Il procuratore capo Domenico Seccia

di Giorgio Fedeli

La Procura di Fermo ha depositato il ricorso in Cassazione contro il provvedimento di scarcerazione di Amedeo Mancini. L’intenzione della procura di procedere con l’impugnazione era trapelata già dal giorno, il 30 dicembre scorso, in cui l’ultrà fermano è uscito dal carcere (leggi l’articolo). Ma oggi quell’intenzione si è concretizzata nero su bianco.

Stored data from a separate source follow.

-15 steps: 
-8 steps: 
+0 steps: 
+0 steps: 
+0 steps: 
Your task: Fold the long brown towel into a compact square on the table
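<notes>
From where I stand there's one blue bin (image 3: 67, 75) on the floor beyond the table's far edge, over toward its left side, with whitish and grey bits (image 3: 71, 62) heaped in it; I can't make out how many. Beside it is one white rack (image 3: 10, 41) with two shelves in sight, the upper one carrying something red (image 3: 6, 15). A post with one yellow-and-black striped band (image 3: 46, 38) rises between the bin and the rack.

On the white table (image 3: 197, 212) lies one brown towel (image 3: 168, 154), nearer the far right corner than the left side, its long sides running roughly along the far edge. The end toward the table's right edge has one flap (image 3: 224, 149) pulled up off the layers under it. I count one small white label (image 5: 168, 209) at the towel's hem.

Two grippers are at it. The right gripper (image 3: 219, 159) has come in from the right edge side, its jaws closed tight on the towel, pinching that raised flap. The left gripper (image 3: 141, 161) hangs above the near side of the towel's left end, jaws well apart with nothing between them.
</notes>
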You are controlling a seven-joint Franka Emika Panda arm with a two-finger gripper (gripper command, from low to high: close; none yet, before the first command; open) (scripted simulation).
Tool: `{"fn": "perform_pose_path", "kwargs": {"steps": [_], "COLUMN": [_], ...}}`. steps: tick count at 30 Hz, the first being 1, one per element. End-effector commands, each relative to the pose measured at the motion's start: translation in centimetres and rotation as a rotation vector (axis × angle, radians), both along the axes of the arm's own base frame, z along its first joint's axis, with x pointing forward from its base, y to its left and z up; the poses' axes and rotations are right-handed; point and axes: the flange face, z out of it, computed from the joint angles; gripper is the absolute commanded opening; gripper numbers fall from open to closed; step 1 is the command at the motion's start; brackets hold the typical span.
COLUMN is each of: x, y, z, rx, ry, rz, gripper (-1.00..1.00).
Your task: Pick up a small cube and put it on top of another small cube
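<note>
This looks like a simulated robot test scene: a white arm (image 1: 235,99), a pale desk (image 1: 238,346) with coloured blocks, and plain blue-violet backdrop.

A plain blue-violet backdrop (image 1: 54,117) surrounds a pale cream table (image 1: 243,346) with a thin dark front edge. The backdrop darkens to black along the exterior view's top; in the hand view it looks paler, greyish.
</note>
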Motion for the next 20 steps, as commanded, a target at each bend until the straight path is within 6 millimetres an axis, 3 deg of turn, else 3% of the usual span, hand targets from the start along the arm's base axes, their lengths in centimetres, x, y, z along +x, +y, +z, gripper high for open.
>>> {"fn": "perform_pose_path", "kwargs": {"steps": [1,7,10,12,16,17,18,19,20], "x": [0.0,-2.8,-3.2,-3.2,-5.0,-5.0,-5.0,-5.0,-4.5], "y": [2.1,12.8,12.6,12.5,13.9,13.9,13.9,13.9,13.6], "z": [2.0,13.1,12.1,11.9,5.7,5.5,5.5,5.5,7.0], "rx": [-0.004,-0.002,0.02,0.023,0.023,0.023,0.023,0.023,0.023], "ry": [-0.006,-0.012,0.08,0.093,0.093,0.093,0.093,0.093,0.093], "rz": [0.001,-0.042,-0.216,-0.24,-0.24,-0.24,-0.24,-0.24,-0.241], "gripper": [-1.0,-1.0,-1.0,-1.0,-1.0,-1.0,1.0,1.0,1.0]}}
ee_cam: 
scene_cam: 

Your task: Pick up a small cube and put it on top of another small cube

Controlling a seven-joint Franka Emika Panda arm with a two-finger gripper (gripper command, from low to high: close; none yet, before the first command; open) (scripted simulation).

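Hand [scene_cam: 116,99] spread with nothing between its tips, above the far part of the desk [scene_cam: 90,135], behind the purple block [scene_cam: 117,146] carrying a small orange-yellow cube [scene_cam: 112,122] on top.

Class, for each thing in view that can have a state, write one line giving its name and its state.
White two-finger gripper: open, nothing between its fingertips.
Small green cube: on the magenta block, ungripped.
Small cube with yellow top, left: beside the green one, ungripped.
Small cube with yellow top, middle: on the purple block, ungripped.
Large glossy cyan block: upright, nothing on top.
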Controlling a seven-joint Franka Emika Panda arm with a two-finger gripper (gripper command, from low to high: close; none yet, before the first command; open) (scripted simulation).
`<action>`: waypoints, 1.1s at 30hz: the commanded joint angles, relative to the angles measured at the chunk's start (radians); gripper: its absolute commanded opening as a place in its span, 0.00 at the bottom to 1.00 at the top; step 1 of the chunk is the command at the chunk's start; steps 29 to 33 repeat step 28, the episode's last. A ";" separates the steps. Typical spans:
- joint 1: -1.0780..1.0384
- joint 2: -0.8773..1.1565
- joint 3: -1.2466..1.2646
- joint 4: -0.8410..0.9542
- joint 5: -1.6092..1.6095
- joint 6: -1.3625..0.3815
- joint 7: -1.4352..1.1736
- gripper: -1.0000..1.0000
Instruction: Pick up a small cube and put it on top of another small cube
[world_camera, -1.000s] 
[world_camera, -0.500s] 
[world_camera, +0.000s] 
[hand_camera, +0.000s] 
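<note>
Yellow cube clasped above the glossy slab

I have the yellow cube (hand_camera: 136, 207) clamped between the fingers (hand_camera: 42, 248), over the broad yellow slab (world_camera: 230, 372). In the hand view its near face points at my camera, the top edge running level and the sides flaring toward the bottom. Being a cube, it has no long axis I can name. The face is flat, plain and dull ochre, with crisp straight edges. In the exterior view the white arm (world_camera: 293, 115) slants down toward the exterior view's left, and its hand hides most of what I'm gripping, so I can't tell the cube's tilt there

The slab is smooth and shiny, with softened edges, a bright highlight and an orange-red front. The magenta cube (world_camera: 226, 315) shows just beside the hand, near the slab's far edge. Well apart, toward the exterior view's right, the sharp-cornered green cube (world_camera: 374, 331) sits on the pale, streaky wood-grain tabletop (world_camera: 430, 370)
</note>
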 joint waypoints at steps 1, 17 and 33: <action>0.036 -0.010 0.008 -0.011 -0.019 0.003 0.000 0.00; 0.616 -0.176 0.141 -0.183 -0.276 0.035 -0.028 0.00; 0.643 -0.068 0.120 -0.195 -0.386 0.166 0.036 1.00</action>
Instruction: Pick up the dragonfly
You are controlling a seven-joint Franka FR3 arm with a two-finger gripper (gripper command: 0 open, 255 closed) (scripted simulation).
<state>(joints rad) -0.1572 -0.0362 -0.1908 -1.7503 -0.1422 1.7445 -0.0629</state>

La notizia arriva a distanza di 14 giorni da quella incentrata sull’uscita dal carcere di Fermo dell’ultrà fermano finito dietro le sbarre a seguito dell’ordinanza di carcerazione arrivata il 7 dicembre scorso. Carcere che Mancini ha potuto lasciarsi alle spalle il 30 dicembre grazie all’accoglimento della richiesta, presentata dagli avvocati Francesco De Minicis e Savino Piattoni, suoi legali, di sospensione dell’ordine di carcerazione. Con l’accoglimento della loro istanza i legali di Mancini si sono messi al lavoro per presentare istanza al tribunale di Sorveglianza per l’affidamento in prova ai servizi sociali del loro assistito. Ma la Procura di Fermo non è certo rimasta a guardare. Ed infatti è stato impugnato il provvedimento di scarcerazione. Un atto che punterebbe sulla giurisprudenza della Suprema Corte secondo cui, in assenza di normativa diversa, le pene superiori a tre anni di reclusione richiedono l’emissione di ordinanze di carcerazione.

Amedeo Mancini

Mancini, accusato di omicidio preterintenzionale per la morte del nigeriano Emmanuel Chidi Nnamdi, ha patteggiato una pena di 4 anni confermata dalla Cassazione. A quel punto, con l’attuazione del decreto Orlando non ancora arrivata, si è aperto un doppio binario giudiziario intorno alla carcerazione o meno dell’ultrà fermano. Dentro o fuori dal carcere? Vale il limite dei tre anni di pena da scontare per evitare la reclusione? Lo scorso 7 dicembre, si diceva, è arrivata l’ordinanza di carcerazione. E così Mancini, difeso dagli avvocati Francesco De Minicis e Savino Piattoni, si è presentato spontaneamente alle porte della casa circondariale di Fermo per uscirne tre settimane dopo.